Hence we have taken a different, Neuro-Optometrically based, approach in our evolving clinical studies (5–7) – especially in the patient with C/mTBI – with promising results. This has included the use of specialized chromatic and achromatic tints and a saccadic tracking paradigm.
Our primary focus has involved the use of specialized spectacle tints, typically of a chromatic nature (5–7). Different tints are tested on a patient, and the one that best reduces the perceived intensity of the VS is dispensed, being incorporated into the spectacle refractive correction. In addition, this tint typically also reduces the patient’s photosensitivity, as well as the perceived intensity of the disturbing palinopsia, if either or both are present.
Two commercially available tints found to be effective are BPI-Omega (Brain Power Miami, FL, USA) and FL-41 (Brain Power Miami). In an earlier medically based study (10), the Intuitive Colorimeter™ (Cerium Visual Technologies Tenterden, Kent, UK) was used to assess chromatic tint preferences in 12 individuals with VSS. Eleven of the individuals (92%) had a distinct, repeatable chromatic preference, typically in the blue–yellow color spectrum.

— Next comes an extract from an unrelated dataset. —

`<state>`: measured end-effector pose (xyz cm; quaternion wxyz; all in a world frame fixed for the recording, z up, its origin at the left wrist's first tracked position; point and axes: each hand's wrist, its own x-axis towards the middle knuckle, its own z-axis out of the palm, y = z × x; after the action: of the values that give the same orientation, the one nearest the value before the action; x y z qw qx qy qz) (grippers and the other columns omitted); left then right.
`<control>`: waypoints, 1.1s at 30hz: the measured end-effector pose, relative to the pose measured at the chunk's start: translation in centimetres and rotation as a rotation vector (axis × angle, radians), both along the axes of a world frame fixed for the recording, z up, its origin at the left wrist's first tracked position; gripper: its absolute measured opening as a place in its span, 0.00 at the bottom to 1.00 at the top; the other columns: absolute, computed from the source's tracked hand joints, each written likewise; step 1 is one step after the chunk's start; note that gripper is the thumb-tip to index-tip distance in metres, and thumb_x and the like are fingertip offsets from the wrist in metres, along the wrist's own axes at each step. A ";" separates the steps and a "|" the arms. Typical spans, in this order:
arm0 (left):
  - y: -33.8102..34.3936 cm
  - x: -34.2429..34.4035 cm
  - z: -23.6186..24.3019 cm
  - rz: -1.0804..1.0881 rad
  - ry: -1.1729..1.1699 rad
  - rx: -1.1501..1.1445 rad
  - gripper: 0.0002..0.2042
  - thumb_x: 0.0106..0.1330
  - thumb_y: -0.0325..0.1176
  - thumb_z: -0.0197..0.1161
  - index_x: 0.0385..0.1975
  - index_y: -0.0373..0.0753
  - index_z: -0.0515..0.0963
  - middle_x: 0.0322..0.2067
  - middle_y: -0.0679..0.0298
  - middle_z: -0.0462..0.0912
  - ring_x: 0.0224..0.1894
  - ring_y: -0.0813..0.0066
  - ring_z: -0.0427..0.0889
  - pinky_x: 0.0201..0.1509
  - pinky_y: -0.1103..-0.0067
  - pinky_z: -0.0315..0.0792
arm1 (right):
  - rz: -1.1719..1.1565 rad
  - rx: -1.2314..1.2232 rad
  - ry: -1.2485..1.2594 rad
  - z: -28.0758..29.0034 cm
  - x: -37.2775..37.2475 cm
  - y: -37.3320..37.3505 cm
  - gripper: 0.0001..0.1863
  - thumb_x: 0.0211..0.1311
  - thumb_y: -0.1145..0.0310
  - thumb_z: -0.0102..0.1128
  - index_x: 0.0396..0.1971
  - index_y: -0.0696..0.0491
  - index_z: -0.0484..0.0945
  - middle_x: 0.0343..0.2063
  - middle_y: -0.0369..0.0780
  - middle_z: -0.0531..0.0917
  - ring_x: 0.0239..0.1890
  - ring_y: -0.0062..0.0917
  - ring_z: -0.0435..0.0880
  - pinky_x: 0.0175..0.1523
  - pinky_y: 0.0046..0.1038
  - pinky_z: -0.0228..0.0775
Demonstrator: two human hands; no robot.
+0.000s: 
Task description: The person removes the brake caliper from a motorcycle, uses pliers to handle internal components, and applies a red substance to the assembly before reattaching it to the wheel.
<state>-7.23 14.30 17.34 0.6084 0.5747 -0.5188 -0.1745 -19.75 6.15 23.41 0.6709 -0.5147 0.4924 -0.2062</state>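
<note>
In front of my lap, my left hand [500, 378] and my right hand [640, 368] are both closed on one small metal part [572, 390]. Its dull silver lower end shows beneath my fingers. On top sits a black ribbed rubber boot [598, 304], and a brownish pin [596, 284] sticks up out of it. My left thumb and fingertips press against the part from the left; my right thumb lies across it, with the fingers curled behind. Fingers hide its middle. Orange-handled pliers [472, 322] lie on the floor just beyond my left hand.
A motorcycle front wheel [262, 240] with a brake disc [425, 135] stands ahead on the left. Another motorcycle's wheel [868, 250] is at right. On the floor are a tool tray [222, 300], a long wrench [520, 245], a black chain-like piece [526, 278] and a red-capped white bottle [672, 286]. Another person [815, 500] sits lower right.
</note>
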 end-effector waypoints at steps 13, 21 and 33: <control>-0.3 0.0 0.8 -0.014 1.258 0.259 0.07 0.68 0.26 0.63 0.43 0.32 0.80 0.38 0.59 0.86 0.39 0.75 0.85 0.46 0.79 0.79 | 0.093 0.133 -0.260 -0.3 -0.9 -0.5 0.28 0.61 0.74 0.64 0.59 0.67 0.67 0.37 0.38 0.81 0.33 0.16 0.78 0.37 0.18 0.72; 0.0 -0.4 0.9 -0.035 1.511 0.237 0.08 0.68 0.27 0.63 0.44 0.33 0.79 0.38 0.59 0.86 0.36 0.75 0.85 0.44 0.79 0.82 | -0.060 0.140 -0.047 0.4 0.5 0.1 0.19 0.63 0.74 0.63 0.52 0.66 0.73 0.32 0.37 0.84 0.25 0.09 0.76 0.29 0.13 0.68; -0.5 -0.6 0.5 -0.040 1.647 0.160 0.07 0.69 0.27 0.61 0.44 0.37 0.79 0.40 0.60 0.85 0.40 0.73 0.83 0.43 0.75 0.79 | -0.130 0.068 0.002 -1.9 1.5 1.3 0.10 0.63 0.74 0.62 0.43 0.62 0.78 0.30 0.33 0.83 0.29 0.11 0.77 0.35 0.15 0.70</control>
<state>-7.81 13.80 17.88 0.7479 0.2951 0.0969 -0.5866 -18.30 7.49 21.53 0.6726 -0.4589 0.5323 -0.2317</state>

We have also used the Intuitive Colorimeter (7) to customize precisely the patient’s preferred chromatic filtration (‘tint’) with respect to hue and saturation, which is incorporated into their spectacle refractive correction.
More recently, we have employed iPhone and computer technology, which allows for incorporation of a range of chromatic filtrations into the screen display itself (7) and thus does not require the patient to wear their chromatic spectacles for these specific tasks.
However, the currently available clinical chromatic tints/filters are ‘broad band’ and therefore also reduce the overall luminance of the visual field/display screen to a moderate degree. Research by others has presented a possible solution: a thin-film, ‘notch’ filter technology (11).
This results in a very ‘narrow band’ filter that is therapeutically effective, as it targets more precisely the offensive narrow band of wavelengths, thus producing less reduction in overall luminance.
A second therapeutic approach has been directed to reduce the perceived intensity of the palinopsia, especially with trailing (6), in addition to any aforementioned positive chromatic filter effects. This involves the use of a predictable saccadic tracking paradigm (12). We have speculated that these patients have reduced saccadic suppression (12) due to an abnormal neurological ‘disinhibition’ phenomenon (5,6); therefore, they perceive smearing of the retinal image during a saccade.